### YOUR GOAL
Transcribe exactly the span of lines that begins the records and ends with the line holding "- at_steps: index", both boundary lines included.

[Records from a data source]
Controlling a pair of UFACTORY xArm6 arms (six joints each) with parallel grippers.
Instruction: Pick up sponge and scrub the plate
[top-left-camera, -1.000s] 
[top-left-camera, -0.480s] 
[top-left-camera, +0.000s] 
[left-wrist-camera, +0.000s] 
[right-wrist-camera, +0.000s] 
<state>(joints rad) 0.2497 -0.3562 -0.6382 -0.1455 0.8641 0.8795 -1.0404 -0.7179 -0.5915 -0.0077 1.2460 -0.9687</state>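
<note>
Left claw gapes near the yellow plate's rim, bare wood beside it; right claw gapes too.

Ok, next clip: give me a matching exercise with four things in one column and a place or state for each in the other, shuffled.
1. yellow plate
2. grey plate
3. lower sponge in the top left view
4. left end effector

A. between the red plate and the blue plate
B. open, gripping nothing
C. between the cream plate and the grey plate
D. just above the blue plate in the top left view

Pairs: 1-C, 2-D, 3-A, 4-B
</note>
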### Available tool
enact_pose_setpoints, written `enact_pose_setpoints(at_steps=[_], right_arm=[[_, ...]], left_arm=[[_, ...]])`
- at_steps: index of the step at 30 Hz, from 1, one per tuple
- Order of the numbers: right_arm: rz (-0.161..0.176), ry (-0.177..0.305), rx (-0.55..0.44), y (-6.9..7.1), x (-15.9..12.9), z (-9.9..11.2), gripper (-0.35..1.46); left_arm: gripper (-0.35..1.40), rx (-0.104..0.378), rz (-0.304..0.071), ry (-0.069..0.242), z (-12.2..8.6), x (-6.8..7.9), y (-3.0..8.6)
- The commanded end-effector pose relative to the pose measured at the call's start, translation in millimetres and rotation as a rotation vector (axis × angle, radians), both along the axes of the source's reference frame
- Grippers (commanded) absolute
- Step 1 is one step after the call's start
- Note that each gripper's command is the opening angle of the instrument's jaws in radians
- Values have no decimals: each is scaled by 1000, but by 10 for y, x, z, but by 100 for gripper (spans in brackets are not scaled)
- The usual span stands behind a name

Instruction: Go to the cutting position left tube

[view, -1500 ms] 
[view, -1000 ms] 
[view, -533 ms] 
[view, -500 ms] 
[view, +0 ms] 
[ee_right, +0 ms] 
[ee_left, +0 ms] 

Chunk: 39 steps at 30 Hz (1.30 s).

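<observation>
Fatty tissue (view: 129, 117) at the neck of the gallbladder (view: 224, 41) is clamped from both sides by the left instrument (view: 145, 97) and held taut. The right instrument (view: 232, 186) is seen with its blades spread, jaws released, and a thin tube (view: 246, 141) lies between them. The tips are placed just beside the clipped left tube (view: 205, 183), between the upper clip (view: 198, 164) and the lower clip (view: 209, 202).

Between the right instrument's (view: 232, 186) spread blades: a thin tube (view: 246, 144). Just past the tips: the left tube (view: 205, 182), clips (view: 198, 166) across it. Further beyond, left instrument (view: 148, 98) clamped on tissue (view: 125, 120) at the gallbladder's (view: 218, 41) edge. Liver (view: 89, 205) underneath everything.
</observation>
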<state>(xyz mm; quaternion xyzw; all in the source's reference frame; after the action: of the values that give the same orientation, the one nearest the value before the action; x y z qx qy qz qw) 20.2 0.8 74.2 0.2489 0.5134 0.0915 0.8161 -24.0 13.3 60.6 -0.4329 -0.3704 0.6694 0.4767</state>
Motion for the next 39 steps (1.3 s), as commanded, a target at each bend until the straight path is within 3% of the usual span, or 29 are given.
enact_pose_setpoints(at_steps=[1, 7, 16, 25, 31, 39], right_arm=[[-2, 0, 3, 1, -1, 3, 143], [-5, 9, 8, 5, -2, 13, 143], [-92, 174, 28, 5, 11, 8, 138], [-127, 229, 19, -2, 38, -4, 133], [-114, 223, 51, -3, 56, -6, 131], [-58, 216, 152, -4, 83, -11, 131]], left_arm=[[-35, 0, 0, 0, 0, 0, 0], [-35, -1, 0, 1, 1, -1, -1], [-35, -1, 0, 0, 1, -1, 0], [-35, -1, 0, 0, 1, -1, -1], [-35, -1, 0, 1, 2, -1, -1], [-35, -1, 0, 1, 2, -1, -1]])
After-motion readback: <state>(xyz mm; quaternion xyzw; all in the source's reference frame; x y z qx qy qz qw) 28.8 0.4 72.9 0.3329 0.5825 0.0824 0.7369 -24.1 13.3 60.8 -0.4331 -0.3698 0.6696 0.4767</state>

### WRITTEN RESPONSE
Controlling a pair of UFACTORY xArm6 arms (six joints each) with parallel grippers.
Instruction: Pick up sponge and scrub the plate
[top-left-camera, -1.000s] 
[top-left-camera, -0.480s] 
[top-left-camera, +0.000s] 
[left-wrist-camera, +0.000s] 
[right-wrist-camera, +0.000s] 
<state>(joints rad) 0.2497 -0.3562 -0.6382 -0.1455 0.8641 0.8795 -1.0404 -0.7179 -0.5915 -0.0077 1.2460 -0.9687</state>
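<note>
Left claw gapes near the yellow plate's rim, bare wood beside it; right claw gapes too.

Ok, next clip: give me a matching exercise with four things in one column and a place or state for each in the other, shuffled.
1. yellow plate
2. grey plate
3. lower sponge in the top left view
4. left end effector

A. between the red plate and the blue plate
B. open, gripping nothing
C. between the cream plate and the grey plate
D. just above the blue plate in the top left view

Pairs: 1-C, 2-D, 3-A, 4-B
</note>
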### Available tool
enact_pose_setpoints, written `enact_pose_setpoints(at_steps=[_], right_arm=[[_, ...]], left_arm=[[_, ...]])`
- at_steps: index of the step at 30 Hz, from 1, one per tuple

Nothing remains to be added to this answer.